Quick Start¶

In this short tutorial, we will qucikly go through the basic and the advanced usage of SGL. The tutorial is composed of following parts:

Basic usage
- Execute graph-related tasks
- Auto neural architrcture search (TODO)
Advanced usage

Basic usage ¶

In this part, we will introduce the basic usage of SGL, including how to excute graph-related tasks and how to use the NAS (Neural Architecture Search) functionality.

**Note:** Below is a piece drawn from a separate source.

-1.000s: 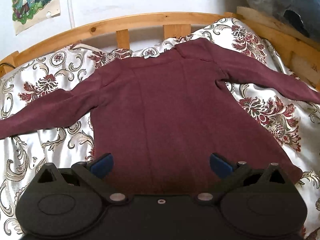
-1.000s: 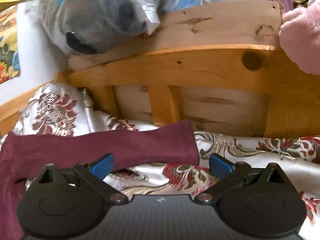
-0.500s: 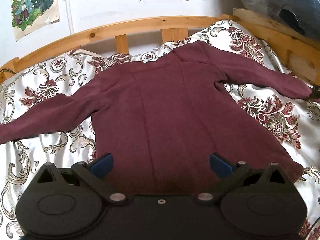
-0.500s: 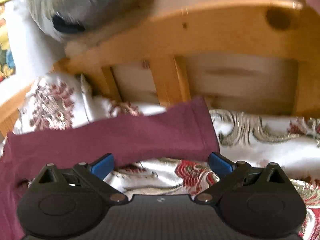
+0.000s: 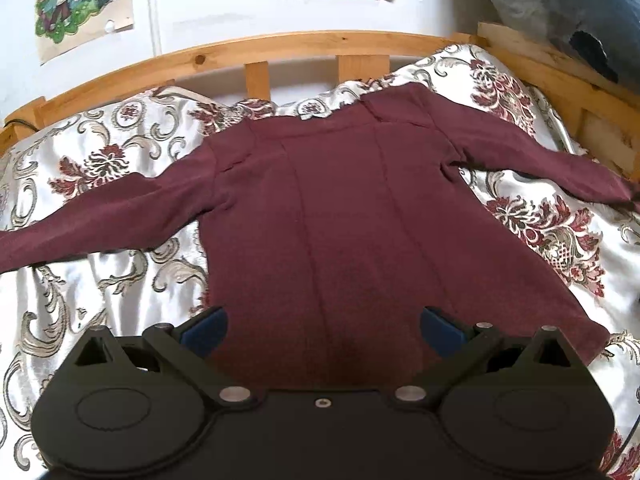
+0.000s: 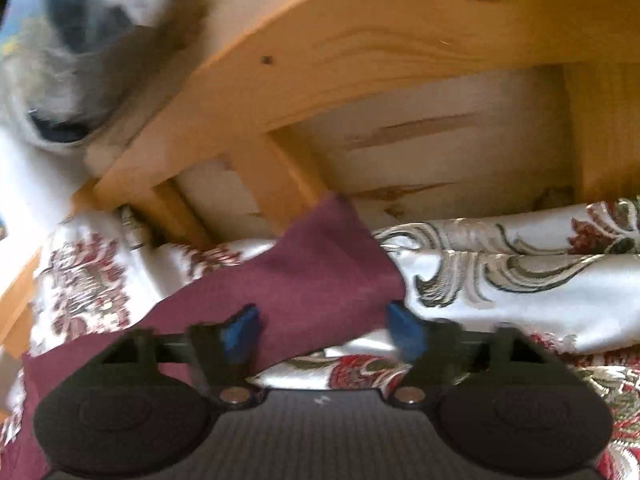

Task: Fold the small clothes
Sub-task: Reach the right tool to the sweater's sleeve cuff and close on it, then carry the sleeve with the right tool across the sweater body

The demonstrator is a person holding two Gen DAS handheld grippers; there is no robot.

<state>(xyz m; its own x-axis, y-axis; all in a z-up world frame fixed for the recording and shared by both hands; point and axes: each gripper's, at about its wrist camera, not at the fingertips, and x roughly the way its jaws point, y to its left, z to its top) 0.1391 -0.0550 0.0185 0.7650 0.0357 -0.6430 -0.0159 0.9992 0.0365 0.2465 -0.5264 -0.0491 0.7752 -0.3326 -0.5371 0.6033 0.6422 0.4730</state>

SGL provides user-friendly interfaces to execute graph-related tasks, including node classification, node clustering, and link prediction. In this tutorial, we will go through an example of excuting a node classification task with a SGC on the PubMed dataset.

Import datasets ¶

Here we import the PubMed dataset via the following code:

from sgl.datasets import Planetoid
dataset = Planetoid(name="pubmed", root="./", split="official")

The Planetoid class contains three popular graph datasets: Cora, Citeseer, and PubMed.

The 1st argument name indicates which dataset among the three to choose;
The 2nd argument root indicates where to put the dataset files;
The 3rd argumnet split indicates the train/validation/test split.

SGL has integated many graph datasets other than the Planetoid datasets. Please refer to datasets part for the detailed information of each dataset.

Import GNN models ¶

Here we import the GNN model SGC as follows:

from sgl.models.homo import SGC
model = SGC(prop_steps=3, feat_dim=dataset.num_features, output_dim=dataset.num_classes)

SGL supports not only GNNs designed for homogeneous graphs but also GNNs designed for heterogeneous graphs. The two different categories of models reside in sgl.models.homo and sgl.models.hetero, respectively. The GNN model SGC is designed for homogeneous graphs, and thus can be imported from sgl.models.homo. SGC class has three main arguments:

The 1st argument prop_steps stands for the propagation depth;
The 2nd argument feat_dim stands for the dimension of the input feature;
The 3rd argument output_dim stands for the dimension of the output representation.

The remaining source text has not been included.